Charlie Hebdo Shooting Suspect Was Trained by Al Qaeda

By
Image
Photo: AFP PHOTO / FRANCOIS LO PRESTI

The hunt for Said and Cherif Kouachi, the suspected gunmen in the terrorist attack on the French satirical newspaper Charlie Hebdo, continued on Thursday in a rural area of northern France. French special forces combed Villers-Cotterêts and nearby towns after men matching the brothers’ description stole food from a gas station and the car they used to flee Paris was found abandoned in the area. As the brothers continued to elude police, authorities confirmed that they have some tie to a larger terrorist group. U.S. officials said the older brother, Said, traveled to Yemen in 2011, where he was trained by Al Qaeda’s affiliate there.
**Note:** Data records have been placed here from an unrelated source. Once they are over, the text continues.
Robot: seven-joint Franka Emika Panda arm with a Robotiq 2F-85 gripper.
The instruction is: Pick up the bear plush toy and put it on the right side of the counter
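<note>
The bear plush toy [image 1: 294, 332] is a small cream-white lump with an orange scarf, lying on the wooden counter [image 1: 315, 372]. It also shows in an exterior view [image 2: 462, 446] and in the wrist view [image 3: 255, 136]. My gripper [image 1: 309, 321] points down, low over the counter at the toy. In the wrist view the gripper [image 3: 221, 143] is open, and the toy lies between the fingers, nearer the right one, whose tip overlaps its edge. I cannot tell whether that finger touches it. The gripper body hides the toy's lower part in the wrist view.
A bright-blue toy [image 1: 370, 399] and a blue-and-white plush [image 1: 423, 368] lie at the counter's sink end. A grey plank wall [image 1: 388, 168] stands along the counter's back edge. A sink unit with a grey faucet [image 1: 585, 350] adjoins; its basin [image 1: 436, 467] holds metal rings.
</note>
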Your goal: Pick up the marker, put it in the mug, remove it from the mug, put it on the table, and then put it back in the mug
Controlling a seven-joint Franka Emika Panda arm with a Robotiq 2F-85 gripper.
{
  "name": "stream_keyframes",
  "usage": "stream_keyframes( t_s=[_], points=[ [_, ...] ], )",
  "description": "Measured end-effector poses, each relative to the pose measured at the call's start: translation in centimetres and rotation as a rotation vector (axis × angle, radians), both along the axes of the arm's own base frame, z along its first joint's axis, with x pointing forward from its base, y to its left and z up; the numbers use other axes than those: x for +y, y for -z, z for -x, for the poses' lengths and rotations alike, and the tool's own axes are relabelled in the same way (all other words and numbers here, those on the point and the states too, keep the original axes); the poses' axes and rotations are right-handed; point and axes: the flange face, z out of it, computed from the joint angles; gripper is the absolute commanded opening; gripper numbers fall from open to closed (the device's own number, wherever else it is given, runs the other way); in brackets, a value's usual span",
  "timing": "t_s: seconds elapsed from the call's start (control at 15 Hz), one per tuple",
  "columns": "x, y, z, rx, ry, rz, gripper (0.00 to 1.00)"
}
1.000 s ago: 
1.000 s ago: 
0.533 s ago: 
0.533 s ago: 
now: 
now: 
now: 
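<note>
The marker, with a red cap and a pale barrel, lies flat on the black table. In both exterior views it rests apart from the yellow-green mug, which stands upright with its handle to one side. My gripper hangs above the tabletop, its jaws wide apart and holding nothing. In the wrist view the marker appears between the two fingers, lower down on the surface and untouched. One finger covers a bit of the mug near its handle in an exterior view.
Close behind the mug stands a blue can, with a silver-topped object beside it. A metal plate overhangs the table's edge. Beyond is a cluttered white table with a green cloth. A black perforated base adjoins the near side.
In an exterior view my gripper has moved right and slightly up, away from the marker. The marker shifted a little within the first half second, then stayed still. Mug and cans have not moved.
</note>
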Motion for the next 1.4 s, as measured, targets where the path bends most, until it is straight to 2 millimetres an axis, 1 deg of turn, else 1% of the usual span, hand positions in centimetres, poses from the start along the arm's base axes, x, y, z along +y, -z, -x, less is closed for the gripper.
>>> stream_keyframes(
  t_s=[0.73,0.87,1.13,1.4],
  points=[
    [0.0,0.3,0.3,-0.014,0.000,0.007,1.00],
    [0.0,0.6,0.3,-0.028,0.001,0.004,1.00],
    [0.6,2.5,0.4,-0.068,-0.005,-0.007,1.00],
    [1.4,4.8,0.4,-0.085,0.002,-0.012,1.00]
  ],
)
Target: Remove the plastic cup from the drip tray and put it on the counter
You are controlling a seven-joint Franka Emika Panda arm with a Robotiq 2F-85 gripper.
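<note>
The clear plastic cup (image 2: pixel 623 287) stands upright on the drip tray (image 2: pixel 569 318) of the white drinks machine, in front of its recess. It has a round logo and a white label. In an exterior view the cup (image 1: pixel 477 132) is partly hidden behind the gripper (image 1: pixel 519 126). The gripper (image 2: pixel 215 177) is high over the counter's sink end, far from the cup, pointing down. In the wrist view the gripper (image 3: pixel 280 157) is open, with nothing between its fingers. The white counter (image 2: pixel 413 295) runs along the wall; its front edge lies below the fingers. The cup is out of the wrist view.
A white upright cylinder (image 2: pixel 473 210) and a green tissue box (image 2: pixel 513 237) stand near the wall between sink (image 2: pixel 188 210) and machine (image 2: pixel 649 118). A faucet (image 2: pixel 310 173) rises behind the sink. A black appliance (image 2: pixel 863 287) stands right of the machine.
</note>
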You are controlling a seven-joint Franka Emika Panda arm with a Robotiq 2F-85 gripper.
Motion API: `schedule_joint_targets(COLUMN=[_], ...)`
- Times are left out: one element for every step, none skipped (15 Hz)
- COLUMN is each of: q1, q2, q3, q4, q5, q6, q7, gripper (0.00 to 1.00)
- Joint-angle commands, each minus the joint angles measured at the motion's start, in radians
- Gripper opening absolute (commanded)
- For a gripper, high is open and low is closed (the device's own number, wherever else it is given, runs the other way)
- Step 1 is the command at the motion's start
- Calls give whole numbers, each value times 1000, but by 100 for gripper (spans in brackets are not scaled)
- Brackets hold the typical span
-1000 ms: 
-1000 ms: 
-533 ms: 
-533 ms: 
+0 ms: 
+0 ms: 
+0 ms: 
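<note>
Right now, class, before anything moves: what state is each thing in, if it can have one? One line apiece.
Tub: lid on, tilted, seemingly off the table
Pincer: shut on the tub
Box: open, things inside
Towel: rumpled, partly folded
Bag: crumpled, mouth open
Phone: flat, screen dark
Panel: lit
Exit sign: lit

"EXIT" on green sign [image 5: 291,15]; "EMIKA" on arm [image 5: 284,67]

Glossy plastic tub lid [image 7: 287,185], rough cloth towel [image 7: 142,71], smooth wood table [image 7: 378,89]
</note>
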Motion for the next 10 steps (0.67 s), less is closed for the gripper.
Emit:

Immediately after the attack, it was unclear why one suspect told a witness, "You can tell the media that it’s al Qaeda in Yemen," since the brothers had only been linked to a domestic terror cell. In 2008 Cherif was convicted on terror charges because of his involvement with a group recruiting French Muslims to fight against U.S. forces in Iraq, but he was arrested before he made it out of France.

On Thursday a senior American official told the New York Times that Said spent “a few months” being trained in weapons and other skills in Yemen. While Said has never been prosecuted and only “appeared on the periphery of judicial cases” involving Cherif, he’s now considered the “aggressor” in the case, according to French interior minister Bernard Cazeneuve.

French and American officials knew that Said had trained in Yemen, and both brothers were listed in U.S. no-fly lists and databases of suspected terrorists for years. Cazeneuve said that though they were watching them, in recent years, “No element that could have led to the launch of a judicial probe had come to our attention.”

The brothers’ ties to Yemen’s Al Qaeda affiliate are still being investigated, but so far there is no evidence that the group ordered the attack. "We know they were inspired," a U.S. official told The Wall Street Journal, "but we do not know the extent they were associated with al Qaeda."